Interpretive Summary: Bayesian synthesis offers one means of combining information from a variety of sources to develop and evaluate predictive microbiology models for use in risk assessment of microbial pathogens in food. The Bayesian synthesis method was first proposed to characterize uncertainty in mechanistic process models (e.g., population dynamics). The basic approach is to generate a distribution on model inputs and outputs and then to develop a post-model distribution on the inputs and outputs after determining the importance of the model inputs. Next, correlations can be estimated among the model parameters. Using this process, the Bayesian synthesis method updates the uncertainty of models with backward and forward propagations of the model. A key feature of Bayesian synthesis is that it assumes that pre-model information for the inputs and outputs is available from independent information, as are the empirical data used to update the model. The present report supports the Bayesian synthesis method by means of an empirical example, applying a pathogen growth model to data from two studies on the growth of Listeria monocytogenes. The results show that Bayesian synthesis can be an effective method of combining information from different sources to produce and evaluate predictive microbiology models for use in risk assessment of microbial pathogens.

Technical Abstract: A variety of approaches have been proposed to evaluate and compare the performance of predictive microbiology models. Each of these methods presumes that an independent benchmark data set is available. In most risk assessment applications, however, ideal data with which to compare model predictions are unavailable. Bayesian synthesis offers one means of combining information from a variety of sources to develop and evaluate predictive microbiology models for use in microbial pathogen risk assessment. In this report, the Bayesian synthesis method for evaluating new information was illustrated by applying a pathogen growth model to data from two studies on the growth of Listeria monocytogenes. The post-model distribution of the Baranyi growth model estimates for L. monocytogenes growth in broth at 5°C, pH 7 showed that the high correlation between the growth rate and lag time parameters in the Baranyi model were inherent to the model, and not just an empirical result. Parameter uncertainty distributions for the Baranyi model fits to two independent data sets were obtained empirically by bootstrap simulation for 1,000 iterations using the least squares regression procedure.

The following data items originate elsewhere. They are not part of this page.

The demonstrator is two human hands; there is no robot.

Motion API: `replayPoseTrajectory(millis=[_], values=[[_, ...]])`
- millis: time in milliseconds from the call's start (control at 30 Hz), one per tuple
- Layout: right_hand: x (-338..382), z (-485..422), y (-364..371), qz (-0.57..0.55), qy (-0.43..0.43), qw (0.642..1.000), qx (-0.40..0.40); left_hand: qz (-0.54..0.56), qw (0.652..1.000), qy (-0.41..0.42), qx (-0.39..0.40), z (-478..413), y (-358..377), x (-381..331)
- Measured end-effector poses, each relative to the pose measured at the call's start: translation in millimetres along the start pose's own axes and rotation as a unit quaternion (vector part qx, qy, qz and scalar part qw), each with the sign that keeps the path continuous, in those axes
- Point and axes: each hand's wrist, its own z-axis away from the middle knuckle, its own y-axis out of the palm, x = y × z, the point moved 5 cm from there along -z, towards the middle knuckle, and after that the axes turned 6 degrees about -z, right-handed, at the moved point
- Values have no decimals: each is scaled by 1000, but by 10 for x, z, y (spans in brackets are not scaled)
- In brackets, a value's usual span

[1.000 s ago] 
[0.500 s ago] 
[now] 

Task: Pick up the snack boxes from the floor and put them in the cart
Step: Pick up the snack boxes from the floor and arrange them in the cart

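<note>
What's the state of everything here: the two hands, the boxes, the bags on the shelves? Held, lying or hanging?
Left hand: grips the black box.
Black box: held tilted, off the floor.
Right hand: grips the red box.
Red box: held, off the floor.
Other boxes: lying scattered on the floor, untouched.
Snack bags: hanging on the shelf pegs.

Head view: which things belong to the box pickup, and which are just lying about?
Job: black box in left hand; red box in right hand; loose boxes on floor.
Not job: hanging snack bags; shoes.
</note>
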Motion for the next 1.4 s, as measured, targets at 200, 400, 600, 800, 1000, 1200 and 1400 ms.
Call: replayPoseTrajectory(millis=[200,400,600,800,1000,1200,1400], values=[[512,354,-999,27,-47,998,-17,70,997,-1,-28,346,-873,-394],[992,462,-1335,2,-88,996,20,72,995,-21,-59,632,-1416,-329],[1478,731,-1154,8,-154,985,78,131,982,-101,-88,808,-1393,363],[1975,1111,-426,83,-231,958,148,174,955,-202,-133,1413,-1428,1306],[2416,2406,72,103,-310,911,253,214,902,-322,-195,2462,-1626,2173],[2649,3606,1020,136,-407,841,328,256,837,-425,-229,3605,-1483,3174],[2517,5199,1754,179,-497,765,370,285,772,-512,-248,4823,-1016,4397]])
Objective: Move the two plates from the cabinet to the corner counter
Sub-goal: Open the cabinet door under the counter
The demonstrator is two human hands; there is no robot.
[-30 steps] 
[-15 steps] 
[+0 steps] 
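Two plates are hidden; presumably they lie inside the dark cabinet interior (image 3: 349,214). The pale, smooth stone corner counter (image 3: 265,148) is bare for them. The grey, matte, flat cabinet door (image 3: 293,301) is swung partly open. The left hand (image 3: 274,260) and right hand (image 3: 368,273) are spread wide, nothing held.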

Sensitivity analysis indicated that the posterior output of the Bayesian synthesis was insensitive to the prior on the growth model parameters; however, the posterior marginal distributions of the Baranyi model parameters were sensitive to alternative specifications of the stated prior information. This underscores the importance of reasonably good prior information on the model parameters. In this case, specifying the prior for the parameters of the Baranyi growth model was facilitated by intuitive biological interpretation. It also is notable that the input of food microbiology expert opinion may have underestimated the growth potential for L. monocytogenes at 5°C, pH 7. This highlights the need to use a broad uncertainty distribution about "best estimates" based on expert judgment to avoid overconfidence in the prior. This empirical example indicates that Bayesian synthesis can be a useful method of combining information from a variety of sources regarding the inputs and outputs of the model, in addition to the model itself, to develop and evaluate predictive microbiology models for use in risk assessment of microbial pathogens in food.